▶ _Task to carry out_:
In the material below, find each line that contains the word "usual" and copy it.

▶ _Data to use_:
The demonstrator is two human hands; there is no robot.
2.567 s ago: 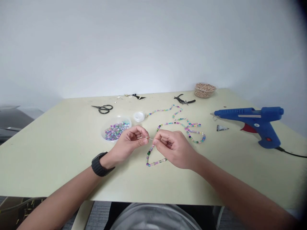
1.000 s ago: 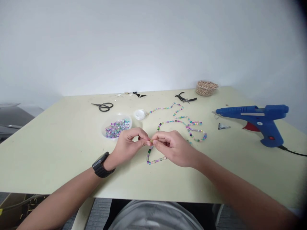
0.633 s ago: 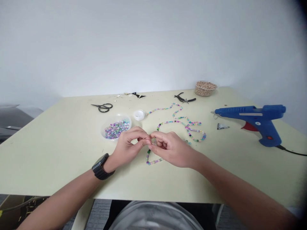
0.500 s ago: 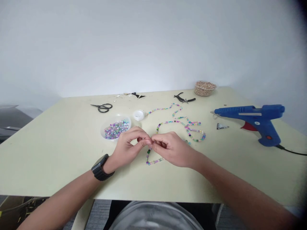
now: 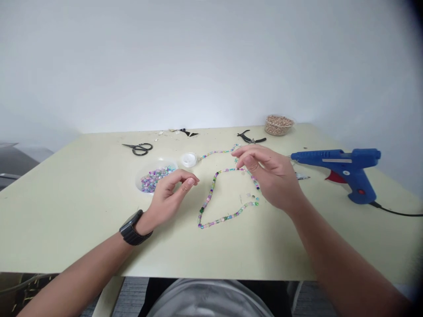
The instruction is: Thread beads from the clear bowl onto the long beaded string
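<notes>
My left hand [image 5: 170,193], with a black watch [image 5: 135,228] on its wrist, is curled, thumb and index finger close together beside the bead bowl. Whatever it pinches is too small to make out. My right hand [image 5: 272,176] is raised over the right part of the beaded string [image 5: 211,189], its fingers bent and the thumb against them; a held thing cannot be seen. The string of many-coloured beads lies in a wide loop between the hands, and its back part runs to a white spool [image 5: 189,159]. Loose beads [image 5: 253,196] rest near its front end.
A clear bowl of beads [image 5: 155,178] stands at left, with black scissors [image 5: 139,149] behind it. Pliers [image 5: 251,138] and a tub of beige pellets [image 5: 278,125] are at the back. A blue glue gun [image 5: 340,165] with a cord lies at right on the table [image 5: 82,211].
My hands, pressed together before, are now apart. The right one has moved right and up, the left one slightly left. More of the bead loop shows between them.
</notes>
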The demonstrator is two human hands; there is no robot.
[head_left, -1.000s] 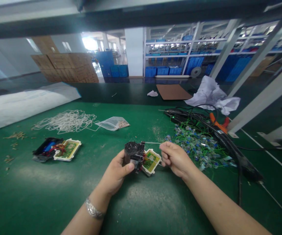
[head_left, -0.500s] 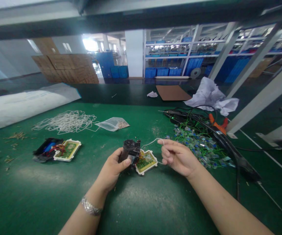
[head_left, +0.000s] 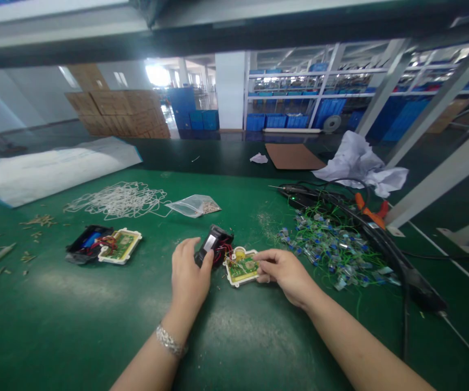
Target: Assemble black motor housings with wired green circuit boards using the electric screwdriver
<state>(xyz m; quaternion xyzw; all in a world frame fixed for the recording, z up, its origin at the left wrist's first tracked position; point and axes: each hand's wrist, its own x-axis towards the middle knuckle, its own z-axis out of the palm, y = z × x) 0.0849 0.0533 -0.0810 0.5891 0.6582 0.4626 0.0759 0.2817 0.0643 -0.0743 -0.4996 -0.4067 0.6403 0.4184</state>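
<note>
A black plastic housing (head_left: 215, 243) with a pale label sits tilted on the green table. My left hand (head_left: 191, 274) holds its left end between thumb and fingers. Red and dark wires run from the housing to a green circuit board (head_left: 241, 269) in a white frame, lying just to its right. My right hand (head_left: 285, 274) has its fingers closed at the board's right edge; the fingertips partly cover it. A thin whitish strand lies across the board. To the left rests a second black housing (head_left: 83, 247), wired to another framed circuit board (head_left: 122, 245).
Tangled white cord (head_left: 118, 200) and a clear bag (head_left: 194, 206) of small pieces lie beyond my hands. On the right are a heap of small blue-and-clear parts (head_left: 336, 244) with green wires, black cabled tools (head_left: 417, 285) and orange-handled pliers (head_left: 371, 212). Crumpled paper (head_left: 356, 160) lies behind.
The housing has turned and come down to the table. My right hand has moved from the raised white cord to the board's edge. My left hand's hold has shifted to the housing's end.
</note>
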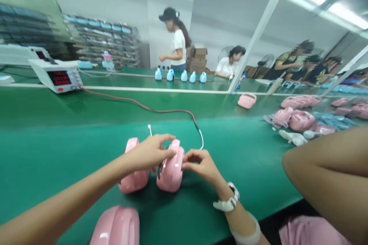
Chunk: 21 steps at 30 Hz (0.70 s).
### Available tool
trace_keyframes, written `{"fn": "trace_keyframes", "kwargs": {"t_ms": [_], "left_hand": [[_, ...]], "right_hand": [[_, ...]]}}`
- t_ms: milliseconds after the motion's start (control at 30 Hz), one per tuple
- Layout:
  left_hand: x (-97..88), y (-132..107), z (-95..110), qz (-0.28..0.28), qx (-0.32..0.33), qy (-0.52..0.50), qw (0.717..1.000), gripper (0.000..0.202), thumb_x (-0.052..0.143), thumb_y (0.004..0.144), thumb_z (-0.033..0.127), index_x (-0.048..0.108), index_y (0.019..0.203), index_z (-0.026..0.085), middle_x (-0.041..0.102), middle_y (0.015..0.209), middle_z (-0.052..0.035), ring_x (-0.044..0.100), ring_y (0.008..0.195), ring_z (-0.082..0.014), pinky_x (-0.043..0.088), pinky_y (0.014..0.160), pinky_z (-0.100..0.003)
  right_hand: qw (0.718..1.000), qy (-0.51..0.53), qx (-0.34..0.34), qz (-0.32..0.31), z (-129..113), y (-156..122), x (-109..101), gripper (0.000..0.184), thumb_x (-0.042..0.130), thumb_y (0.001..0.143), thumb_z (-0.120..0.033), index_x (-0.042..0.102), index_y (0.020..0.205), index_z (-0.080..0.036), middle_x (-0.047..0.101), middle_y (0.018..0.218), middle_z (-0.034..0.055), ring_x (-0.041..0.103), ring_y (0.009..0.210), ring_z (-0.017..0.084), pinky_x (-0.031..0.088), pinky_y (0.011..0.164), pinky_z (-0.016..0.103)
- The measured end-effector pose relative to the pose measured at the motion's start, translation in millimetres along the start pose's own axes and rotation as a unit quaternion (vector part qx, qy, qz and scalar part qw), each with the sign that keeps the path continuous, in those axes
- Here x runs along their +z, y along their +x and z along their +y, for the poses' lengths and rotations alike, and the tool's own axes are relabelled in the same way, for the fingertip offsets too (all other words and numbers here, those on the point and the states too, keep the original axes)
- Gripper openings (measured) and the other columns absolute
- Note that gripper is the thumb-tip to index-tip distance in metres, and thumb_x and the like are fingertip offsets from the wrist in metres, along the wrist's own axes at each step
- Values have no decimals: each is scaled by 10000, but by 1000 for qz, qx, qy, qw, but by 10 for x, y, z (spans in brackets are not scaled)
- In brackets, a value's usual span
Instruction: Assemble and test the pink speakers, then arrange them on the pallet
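Note:
My left hand [156, 151] holds the top handle of a glossy pink device [170, 174], rounded and upright on the green table, with its thumb and fingers around the handle. At the device's right side, my right hand [202, 164] is closed in a pinch, its fingertips against the shell. A white cable [201, 138] joined to a red wire [155, 111] runs down into the right hand; its end is hidden by the fingers. Close on the left stands a second pink device [134, 178], partly behind my left forearm. A third pink device [116, 227] is cut off by the bottom edge.
A power supply [59, 78] with red digits stands at the left. Near the left hand lies a small white plug [149, 126]. Several light blue devices [184, 75] line the far belt. Pink parts [301, 120] are piled at right, beside someone's bent arm [324, 160]. Co-workers stand beyond.

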State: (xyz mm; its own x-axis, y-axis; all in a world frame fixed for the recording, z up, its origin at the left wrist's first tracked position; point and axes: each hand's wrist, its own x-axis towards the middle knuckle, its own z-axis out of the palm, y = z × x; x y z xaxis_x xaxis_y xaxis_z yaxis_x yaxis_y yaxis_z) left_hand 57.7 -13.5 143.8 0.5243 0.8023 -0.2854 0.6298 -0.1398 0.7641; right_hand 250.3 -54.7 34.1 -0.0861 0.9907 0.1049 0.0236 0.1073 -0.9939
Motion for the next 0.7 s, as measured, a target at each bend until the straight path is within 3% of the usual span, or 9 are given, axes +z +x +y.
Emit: {"fn": "trace_keyframes", "kwargs": {"t_ms": [200,300,400,700], "left_hand": [[14,44,-99,-2,14,-11,1000,664,499,699,338,475,1336,154,529,602,28,532,524,-162,383,393,-214],[22,34,-96,0,19,-7,1000,668,496,698,330,476,1341,146,525,617,21,535,538,-162,388,396,-214],[31,11,-60,2,26,6,1000,667,498,707,330,477,1348,146,513,607,20,536,534,-164,385,396,-213],[-3,-27,50,-12,0,18,1000,643,547,728,342,480,1351,200,531,608,28,514,542,-140,380,432,-193]], "right_hand": [[997,68,-8,-46,241,154,-54,334,874,556,-392,686,670,-139,637,683,15,590,657,128,480,690,263],[989,130,55,-42,303,201,-42,422,921,447,-363,628,652,-137,604,639,-12,551,576,94,470,602,232],[979,173,104,-24,286,170,-31,498,940,383,-332,584,676,-146,582,622,-39,536,534,78,459,545,208],[965,215,147,-18,122,87,-22,448,930,421,-276,586,677,-145,623,674,-35,598,600,92,510,621,222]]}}
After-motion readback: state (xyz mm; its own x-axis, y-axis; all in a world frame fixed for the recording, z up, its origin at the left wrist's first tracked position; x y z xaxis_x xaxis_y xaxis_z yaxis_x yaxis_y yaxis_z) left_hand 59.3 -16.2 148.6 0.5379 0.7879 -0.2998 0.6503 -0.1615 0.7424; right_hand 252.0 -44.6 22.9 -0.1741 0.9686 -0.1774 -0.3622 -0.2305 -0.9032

▶ _Completed exercise_:
- In brackets, a value's usual span
Motion for the next 0.7 s, as measured, a target at each bend until the straight path is within 3% of the usual span, or 9 are given, axes +z +x +y.

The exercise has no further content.